Herding people onto online platforms and calling it “disruption” or “innovation” is the digital equivalent of “free-speech zones”–the caged barricades at political conventions where protestors are contained and monitored. You can disrupt all the industries you want, so long as you do it in ways that are most profitable for companies that own the platforms and sell the devices.

They have built the mousetraps. Now all they need are the mice.

Which brings us to the cheese.

The big problem with all these platforms is that if you don’t have anything on them, nobody goes to them. You can’t data capture personal information with no people. So you need what is called, in the parlance of our digital times, “content.”
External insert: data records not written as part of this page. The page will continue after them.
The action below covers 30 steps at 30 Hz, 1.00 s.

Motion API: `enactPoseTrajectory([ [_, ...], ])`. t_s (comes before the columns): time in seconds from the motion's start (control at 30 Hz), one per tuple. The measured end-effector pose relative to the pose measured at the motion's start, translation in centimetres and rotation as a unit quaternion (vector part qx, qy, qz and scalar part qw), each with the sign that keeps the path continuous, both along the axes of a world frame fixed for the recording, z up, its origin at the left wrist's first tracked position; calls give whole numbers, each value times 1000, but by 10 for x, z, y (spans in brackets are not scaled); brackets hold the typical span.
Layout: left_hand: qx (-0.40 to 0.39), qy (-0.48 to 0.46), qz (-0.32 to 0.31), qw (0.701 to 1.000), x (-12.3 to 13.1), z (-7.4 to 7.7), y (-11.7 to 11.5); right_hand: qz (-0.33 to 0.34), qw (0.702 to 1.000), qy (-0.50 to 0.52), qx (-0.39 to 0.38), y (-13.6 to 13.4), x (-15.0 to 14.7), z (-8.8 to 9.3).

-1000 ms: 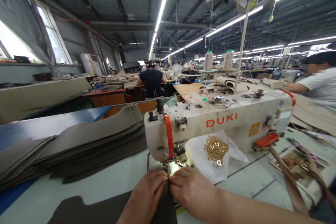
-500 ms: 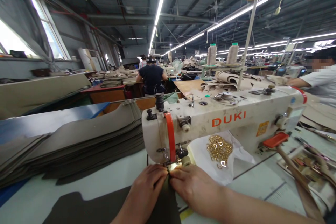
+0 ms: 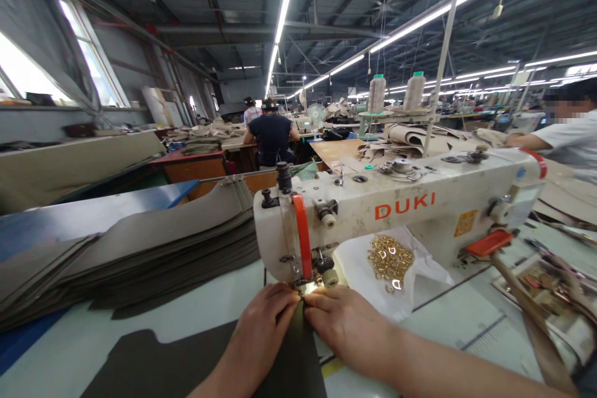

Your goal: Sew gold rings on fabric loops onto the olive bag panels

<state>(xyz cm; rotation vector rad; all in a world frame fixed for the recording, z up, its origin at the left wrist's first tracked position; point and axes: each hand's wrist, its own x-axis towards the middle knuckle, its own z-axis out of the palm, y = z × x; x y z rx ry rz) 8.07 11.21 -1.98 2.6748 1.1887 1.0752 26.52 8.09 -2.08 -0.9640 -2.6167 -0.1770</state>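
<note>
A flat dark grey-green panel (image 3: 172, 364), cut from sheet material, lies on the pale table with its narrow end under the head of a sewing machine (image 3: 405, 193) marked DUKI. My left hand (image 3: 268, 323) rests on the panel, its fingers closed and pinching the edge close to the needle. From the other side my right hand (image 3: 342, 323) presses in, thumb and fingers together at the panel's right edge. Both sets of fingertips nearly meet under the lit presser foot (image 3: 304, 289). The exact spot they pinch is mostly hidden by the fingers.
Behind my right hand, gold D-rings (image 3: 389, 258) lie heaped on a white sheet (image 3: 349, 255). A stack of dark panels (image 3: 186, 236) stands left of the machine. At right are a parts tray (image 3: 536, 317) and a hanging strap (image 3: 536, 336). Co-workers sit ahead and at right.
Both hands stay at the needle with almost the same grip. The whole view has shifted slightly; the panel appears a little further right and up.
</note>
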Motion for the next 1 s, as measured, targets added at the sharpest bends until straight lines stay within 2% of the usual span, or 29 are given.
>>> enactPoseTrajectory([
  [0.2,3,14,-6,1000,-2,3,-5,24,999,43,12,-5,3,-4],
  [0.43,18,62,17,998,-8,-3,-8,73,996,46,-26,-9,7,3],
  [0.57,8,91,19,996,-6,-2,-9,80,996,39,-25,-8,6,3],
  [0.8,58,109,-6,992,-8,-5,-6,91,996,22,-6,-4,6,2],
  [1.0,28,94,4,995,-9,-8,0,77,997,12,-18,-3,6,3],
])
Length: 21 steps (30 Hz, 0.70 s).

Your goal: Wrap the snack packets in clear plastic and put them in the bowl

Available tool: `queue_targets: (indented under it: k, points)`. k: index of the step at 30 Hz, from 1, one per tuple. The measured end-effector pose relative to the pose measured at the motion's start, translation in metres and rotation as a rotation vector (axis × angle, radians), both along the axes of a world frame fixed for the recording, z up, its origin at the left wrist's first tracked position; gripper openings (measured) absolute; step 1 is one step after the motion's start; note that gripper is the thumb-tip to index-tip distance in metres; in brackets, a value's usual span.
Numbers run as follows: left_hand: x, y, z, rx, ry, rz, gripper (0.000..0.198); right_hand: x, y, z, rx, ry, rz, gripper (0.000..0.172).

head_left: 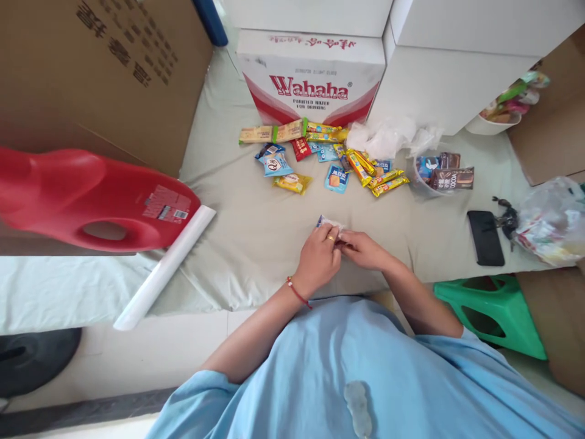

Now, “content” is a funny word. It can mean all sorts of things. The one thing that is true about it, though, is that it is kind of difficult to produce if you want it to be any good. And if it is not any good–no mice.

It turns out, as discussed in the How Much Does It Cost If It’s Free post, that one of the most effective types of cheese is music. (And not just online, either.) 

But good content–writing, art, songs–is difficult and expensive to produce. It is way easier to use other people’s already-created good content, and lots of it, to attract the mice. Once you do that, you have not just the mousetrap, but the cheese too.

Could the mice be far behind?

Maybe something to think about the next time you hear somebody gush that you are “single handedly killing the music industry,” offering a bunch of straw man arguments about private planes and champagne. (Millennials did not kill the music industry. But there are a lot of people–from all sides of the equation–doing everything they can to make sure Millennials’ fingerprints are on the murder weapons.) Check to see if the people saying things like that are in a position to somehow profit from claims such as, “Over a billion dollars will be spent for the opportunity to build customer relationships and brand equity with digital natives… What brands understand is that music is an important part of Millennials’ identity.”

That certainly puts all the fawning celebration of brands, branding and “being your own brand” to attract magical new “revenue streams” in a different context.

It’s quite a trick–to create a business built on the use of other people songs, paying them a negligible pittance, and then exploiting the personal information of listeners who like their music to sell targeted advertising. It’s an incredibly profitable one too.

But the bigger trick is convincing young people–especially those facing longterm, even lifelong diminishment of earnings because they have started their careers during the recession–that spending thousands of dollars to stream free music on iPhones and laptops with monthly data plans from telecommunications companies is somehow cheaper than buying a song for $1 or just going out and buying an album. And that not only is it cheaper, but that it is in any way positively innovative or disruptive. Much less worthy of generational self-definition.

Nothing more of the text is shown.